### Work item
For each line of the data below that contains "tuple", return that line.

### Records supplied
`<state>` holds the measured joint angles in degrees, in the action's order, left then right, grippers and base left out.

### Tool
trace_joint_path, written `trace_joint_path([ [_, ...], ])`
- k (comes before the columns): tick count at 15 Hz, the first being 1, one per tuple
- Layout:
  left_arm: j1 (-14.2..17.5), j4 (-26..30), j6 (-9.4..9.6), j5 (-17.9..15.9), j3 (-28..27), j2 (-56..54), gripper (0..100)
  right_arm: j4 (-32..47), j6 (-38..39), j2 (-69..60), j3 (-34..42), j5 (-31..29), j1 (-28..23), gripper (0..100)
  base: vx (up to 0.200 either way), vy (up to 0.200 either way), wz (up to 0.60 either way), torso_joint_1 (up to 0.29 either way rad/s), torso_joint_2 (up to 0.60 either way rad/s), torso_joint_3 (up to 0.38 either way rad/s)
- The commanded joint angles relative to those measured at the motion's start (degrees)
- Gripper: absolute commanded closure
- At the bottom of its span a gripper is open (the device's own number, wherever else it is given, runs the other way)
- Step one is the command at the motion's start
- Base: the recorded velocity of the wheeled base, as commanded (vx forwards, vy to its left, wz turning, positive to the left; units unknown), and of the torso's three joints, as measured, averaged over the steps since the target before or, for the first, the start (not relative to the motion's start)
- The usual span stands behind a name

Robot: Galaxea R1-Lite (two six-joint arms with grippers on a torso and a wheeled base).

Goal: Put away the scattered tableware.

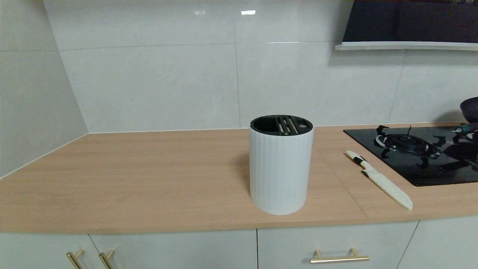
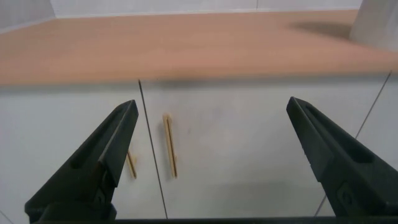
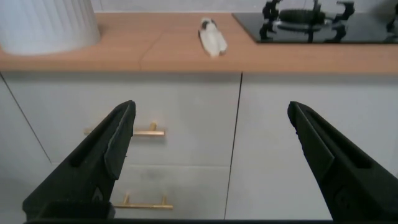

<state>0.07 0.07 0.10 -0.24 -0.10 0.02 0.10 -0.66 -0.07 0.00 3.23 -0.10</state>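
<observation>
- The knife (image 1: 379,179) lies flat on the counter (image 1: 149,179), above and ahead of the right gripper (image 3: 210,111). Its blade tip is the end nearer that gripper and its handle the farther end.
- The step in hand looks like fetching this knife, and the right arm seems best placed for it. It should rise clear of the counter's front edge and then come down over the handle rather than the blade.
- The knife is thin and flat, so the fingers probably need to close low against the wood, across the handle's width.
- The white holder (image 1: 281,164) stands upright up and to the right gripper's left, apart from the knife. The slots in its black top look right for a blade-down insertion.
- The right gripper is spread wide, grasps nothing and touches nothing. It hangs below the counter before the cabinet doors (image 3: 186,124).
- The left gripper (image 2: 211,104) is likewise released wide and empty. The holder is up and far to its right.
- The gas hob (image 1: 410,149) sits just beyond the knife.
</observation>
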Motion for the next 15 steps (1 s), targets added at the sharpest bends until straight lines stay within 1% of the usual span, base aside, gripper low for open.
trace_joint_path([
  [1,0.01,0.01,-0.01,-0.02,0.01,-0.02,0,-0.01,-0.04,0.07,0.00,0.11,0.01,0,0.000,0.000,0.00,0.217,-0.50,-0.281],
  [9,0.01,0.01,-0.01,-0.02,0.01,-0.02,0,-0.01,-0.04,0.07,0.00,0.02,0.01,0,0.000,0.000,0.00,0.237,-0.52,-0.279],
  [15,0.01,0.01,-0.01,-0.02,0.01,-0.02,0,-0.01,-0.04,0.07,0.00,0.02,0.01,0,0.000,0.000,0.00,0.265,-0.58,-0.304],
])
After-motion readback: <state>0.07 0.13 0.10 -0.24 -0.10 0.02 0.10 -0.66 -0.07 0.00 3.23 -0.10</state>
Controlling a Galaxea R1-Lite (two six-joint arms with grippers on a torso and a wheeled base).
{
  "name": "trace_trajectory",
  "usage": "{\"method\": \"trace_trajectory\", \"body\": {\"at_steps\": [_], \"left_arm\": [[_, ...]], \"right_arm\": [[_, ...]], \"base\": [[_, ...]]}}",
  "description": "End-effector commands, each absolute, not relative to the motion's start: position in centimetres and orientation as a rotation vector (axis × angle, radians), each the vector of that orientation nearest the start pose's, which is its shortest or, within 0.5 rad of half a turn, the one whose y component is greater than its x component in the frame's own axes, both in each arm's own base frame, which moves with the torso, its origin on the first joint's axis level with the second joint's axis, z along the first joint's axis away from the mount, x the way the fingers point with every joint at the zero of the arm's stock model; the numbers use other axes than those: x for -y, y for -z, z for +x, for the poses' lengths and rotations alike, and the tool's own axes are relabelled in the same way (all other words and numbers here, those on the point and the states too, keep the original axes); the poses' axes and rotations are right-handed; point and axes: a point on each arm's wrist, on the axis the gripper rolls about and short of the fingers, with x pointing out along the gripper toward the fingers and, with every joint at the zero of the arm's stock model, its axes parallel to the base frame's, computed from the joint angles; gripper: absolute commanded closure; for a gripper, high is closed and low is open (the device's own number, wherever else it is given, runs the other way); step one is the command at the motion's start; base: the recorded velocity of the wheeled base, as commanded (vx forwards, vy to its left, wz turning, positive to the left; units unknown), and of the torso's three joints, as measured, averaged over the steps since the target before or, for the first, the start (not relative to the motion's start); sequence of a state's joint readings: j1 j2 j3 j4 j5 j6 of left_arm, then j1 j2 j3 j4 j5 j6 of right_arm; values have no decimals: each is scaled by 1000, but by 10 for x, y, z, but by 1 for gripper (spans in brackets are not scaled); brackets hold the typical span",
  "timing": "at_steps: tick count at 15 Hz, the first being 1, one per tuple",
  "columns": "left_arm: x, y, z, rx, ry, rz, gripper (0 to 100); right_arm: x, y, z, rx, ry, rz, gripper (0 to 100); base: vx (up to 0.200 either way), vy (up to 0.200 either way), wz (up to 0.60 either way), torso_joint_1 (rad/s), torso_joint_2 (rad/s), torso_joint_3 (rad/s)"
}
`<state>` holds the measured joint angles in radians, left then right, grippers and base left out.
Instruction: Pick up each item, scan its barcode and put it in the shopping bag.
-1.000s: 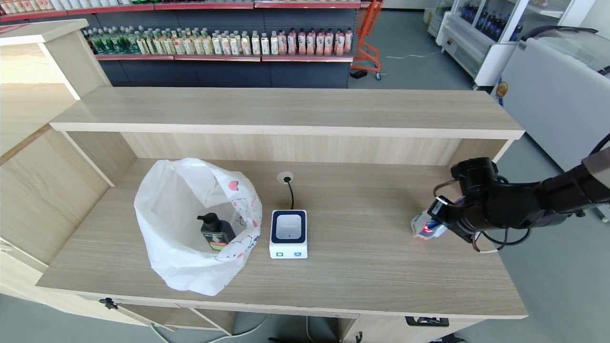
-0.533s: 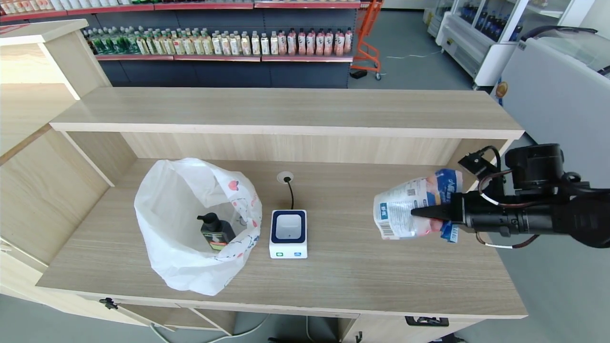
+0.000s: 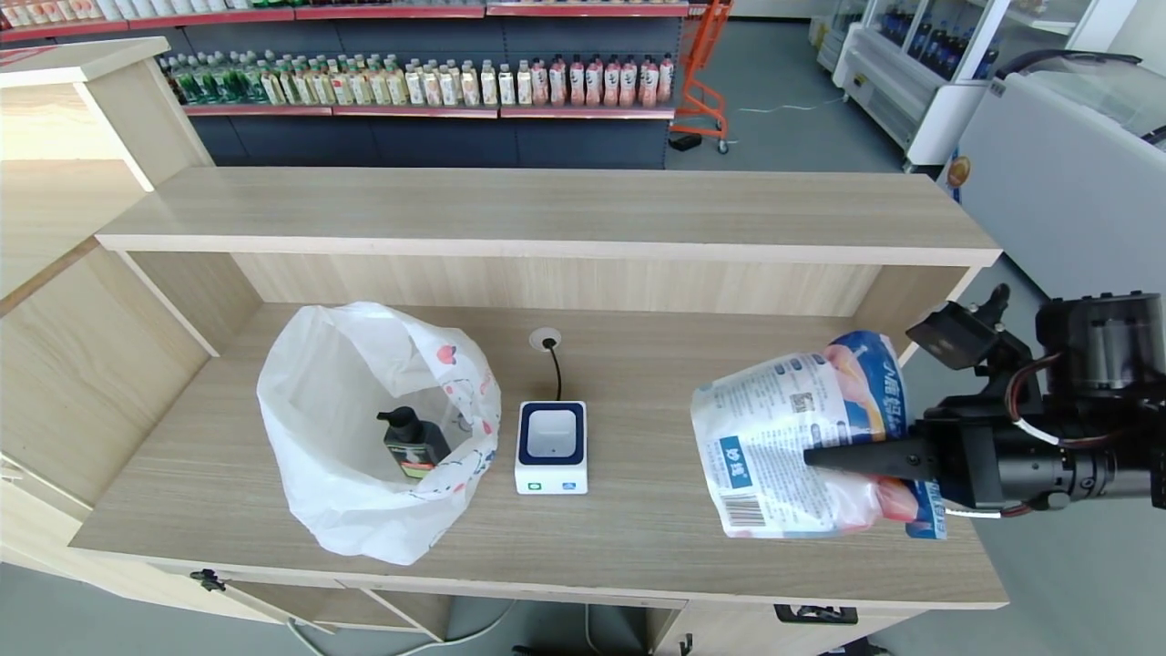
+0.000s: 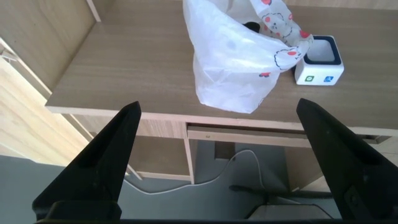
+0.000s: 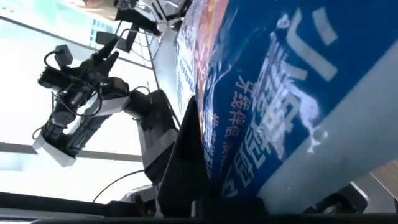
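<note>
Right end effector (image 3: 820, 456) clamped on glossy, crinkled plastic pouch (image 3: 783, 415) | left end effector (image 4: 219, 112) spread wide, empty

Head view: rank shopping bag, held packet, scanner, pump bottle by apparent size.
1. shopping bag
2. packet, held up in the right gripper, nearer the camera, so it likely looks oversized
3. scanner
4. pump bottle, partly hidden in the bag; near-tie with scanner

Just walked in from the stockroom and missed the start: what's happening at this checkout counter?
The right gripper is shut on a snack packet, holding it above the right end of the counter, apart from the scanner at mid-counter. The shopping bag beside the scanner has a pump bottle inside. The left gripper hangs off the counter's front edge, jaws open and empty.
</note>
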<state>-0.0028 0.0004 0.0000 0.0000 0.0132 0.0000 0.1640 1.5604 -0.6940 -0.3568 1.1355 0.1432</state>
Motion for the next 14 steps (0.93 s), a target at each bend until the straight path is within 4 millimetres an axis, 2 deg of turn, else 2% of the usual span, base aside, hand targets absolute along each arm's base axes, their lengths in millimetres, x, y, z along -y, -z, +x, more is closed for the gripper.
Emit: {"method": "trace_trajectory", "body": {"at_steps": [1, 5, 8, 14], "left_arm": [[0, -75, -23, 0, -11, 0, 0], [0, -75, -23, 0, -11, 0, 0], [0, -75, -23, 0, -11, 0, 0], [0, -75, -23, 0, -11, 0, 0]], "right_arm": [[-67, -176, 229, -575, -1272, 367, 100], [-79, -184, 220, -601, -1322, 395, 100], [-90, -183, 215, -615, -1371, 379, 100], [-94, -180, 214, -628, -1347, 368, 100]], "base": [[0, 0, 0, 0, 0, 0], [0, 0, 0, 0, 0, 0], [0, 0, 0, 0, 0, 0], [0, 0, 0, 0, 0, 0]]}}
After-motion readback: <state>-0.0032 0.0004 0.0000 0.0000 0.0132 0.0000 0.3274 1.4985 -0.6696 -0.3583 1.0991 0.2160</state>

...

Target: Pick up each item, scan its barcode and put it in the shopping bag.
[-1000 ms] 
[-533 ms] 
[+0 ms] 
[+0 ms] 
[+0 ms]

### Solution
- k (comes before the columns): tick count at 15 Hz, the first being 1, one per tuple
  "timing": "at_steps: tick count at 15 Hz, the first being 1, one per tuple",

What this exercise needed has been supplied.